**TASK:**
Repeat the data exactly, every last line of it.

Records from a collection
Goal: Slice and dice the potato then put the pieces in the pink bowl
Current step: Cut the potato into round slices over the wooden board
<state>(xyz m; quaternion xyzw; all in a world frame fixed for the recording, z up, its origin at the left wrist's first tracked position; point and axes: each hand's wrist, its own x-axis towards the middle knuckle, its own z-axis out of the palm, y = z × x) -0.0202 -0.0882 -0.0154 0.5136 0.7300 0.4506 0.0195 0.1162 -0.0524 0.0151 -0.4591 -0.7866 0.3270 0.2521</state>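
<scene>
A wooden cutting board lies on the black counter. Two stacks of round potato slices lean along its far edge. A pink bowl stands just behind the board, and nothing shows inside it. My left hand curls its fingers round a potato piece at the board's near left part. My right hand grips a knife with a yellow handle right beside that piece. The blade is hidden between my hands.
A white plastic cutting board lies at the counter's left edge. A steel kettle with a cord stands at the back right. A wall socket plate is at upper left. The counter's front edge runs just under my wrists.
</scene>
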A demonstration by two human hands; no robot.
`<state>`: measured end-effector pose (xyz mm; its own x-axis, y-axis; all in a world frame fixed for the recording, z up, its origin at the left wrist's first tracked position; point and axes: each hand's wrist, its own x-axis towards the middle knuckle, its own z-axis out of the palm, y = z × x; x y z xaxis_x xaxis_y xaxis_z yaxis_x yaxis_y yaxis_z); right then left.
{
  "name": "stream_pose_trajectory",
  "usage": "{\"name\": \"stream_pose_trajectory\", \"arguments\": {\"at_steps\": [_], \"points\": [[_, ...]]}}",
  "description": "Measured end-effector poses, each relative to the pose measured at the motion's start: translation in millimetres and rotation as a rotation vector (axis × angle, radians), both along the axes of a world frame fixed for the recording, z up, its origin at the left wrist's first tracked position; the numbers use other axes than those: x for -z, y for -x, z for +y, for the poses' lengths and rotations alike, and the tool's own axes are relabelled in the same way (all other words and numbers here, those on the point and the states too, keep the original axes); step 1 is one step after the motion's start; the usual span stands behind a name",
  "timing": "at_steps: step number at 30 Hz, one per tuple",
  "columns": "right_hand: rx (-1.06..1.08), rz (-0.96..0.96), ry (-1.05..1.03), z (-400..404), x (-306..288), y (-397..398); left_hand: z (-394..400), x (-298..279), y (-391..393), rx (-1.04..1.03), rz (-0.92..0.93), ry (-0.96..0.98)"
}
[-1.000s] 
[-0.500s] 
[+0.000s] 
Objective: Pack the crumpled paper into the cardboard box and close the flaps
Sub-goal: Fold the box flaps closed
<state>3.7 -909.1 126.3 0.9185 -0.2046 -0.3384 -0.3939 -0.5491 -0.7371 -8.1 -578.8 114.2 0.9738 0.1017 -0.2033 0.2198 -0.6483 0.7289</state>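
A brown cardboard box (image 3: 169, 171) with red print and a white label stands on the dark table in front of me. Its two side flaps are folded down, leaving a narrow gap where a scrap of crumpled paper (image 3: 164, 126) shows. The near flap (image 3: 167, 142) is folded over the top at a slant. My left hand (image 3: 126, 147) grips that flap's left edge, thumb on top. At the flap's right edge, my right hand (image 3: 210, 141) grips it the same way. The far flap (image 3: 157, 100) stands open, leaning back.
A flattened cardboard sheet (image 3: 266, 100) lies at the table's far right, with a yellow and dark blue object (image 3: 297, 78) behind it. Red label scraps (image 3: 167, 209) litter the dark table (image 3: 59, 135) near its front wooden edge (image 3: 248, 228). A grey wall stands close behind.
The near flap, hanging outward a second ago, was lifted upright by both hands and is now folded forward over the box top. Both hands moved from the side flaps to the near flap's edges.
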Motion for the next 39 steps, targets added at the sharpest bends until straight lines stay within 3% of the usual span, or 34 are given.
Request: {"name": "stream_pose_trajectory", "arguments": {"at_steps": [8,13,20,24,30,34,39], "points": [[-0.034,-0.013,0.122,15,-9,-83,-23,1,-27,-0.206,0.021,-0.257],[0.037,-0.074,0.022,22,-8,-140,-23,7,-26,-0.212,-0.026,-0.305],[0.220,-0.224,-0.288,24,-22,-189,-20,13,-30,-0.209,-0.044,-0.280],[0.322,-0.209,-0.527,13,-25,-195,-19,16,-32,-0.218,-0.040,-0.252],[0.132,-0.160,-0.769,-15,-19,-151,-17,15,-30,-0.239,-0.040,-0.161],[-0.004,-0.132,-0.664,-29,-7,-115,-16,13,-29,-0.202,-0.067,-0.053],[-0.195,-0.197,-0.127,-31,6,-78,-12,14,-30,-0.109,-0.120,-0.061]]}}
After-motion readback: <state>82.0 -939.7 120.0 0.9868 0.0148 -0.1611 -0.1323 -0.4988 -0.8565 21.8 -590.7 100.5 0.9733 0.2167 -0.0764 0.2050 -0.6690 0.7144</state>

**ANSWER FOR THE TASK:**
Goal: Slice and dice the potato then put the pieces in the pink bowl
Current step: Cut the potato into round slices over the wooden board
<state>(xyz m; quaternion xyzw; all in a world frame fixed for the recording, z up, its origin at the left wrist's first tracked position; point and axes: each hand's wrist, its own x-axis towards the middle knuckle, its own z-axis out of the palm, y = z × x) -0.0202 -0.0882 -0.0154 0.5136 0.7300 0.4506 0.0195 0.1162 -0.0524 0.0151 -0.4591 -0.7866 0.3270 0.2521</state>
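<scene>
A wooden cutting board lies on the black counter. Two stacks of round potato slices lean along its far edge. A pink bowl stands just behind the board, and nothing shows inside it. My left hand curls its fingers round a potato piece at the board's near left part. My right hand grips a knife with a yellow handle right beside that piece. The blade is hidden between my hands.
A white plastic cutting board lies at the counter's left edge. A steel kettle with a cord stands at the back right. A wall socket plate is at upper left. The counter's front edge runs just under my wrists.
</scene>
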A demonstration by two human hands; no robot.
`<state>`: measured end-effector pose (xyz mm; its own x-axis, y-axis; all in a world frame fixed for the recording, z up, its origin at the left wrist's first tracked position; point and axes: each hand's wrist, its own x-axis towards the middle knuckle, its own z-axis out of the palm, y = z × x; x y z xaxis_x xaxis_y xaxis_z yaxis_x yaxis_y yaxis_z); right then left.
{
  "name": "stream_pose_trajectory",
  "usage": "{\"name\": \"stream_pose_trajectory\", \"arguments\": {\"at_steps\": [_], \"points\": [[_, ...]]}}",
  "description": "Measured end-effector poses, each relative to the pose measured at the motion's start: translation in millimetres and rotation as a rotation vector (axis × angle, radians), both along the axes of a world frame fixed for the recording, z up, its origin at the left wrist's first tracked position; the numbers use other axes than those: x for -z, y for -x, z for +y, for the poses' lengths and rotations alike, and the tool's own axes are relabelled in the same way (all other words and numbers here, those on the point and the states too, keep the original axes); step 1 is one step after the motion's start; the usual span stands behind a name",
  "timing": "at_steps: step number at 30 Hz, one per tuple",
  "columns": "right_hand: rx (-1.06..1.08), rz (-0.96..0.96), ry (-1.05..1.03), z (-400..404), x (-306..288), y (-397..398); left_hand: z (-394..400), x (-298..279), y (-391..393), rx (-1.04..1.03), rz (-0.92..0.93), ry (-0.96..0.98)"
}
[-1.000s] 
[-0.500s] 
[+0.000s] 
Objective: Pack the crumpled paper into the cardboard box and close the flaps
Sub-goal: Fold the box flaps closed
<state>3.7 -909.1 126.3 0.9185 -0.2046 -0.3384 -0.3939 -0.5491 -0.7371 -8.1 -578.8 114.2 0.9738 0.1017 -0.2033 0.2198 -0.6483 0.7289</state>
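A brown cardboard box (image 3: 169, 171) with red print and a white label stands on the dark table in front of me. Its two side flaps are folded down, leaving a narrow gap where a scrap of crumpled paper (image 3: 164, 126) shows. The near flap (image 3: 167, 142) is folded over the top at a slant. My left hand (image 3: 126, 147) grips that flap's left edge, thumb on top. At the flap's right edge, my right hand (image 3: 210, 141) grips it the same way. The far flap (image 3: 157, 100) stands open, leaning back.
A flattened cardboard sheet (image 3: 266, 100) lies at the table's far right, with a yellow and dark blue object (image 3: 297, 78) behind it. Red label scraps (image 3: 167, 209) litter the dark table (image 3: 59, 135) near its front wooden edge (image 3: 248, 228). A grey wall stands close behind.
The near flap, hanging outward a second ago, was lifted upright by both hands and is now folded forward over the box top. Both hands moved from the side flaps to the near flap's edges.
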Motion for the next 39 steps, targets added at the sharpest bends until straight lines stay within 3% of the usual span, or 34 are given.
Request: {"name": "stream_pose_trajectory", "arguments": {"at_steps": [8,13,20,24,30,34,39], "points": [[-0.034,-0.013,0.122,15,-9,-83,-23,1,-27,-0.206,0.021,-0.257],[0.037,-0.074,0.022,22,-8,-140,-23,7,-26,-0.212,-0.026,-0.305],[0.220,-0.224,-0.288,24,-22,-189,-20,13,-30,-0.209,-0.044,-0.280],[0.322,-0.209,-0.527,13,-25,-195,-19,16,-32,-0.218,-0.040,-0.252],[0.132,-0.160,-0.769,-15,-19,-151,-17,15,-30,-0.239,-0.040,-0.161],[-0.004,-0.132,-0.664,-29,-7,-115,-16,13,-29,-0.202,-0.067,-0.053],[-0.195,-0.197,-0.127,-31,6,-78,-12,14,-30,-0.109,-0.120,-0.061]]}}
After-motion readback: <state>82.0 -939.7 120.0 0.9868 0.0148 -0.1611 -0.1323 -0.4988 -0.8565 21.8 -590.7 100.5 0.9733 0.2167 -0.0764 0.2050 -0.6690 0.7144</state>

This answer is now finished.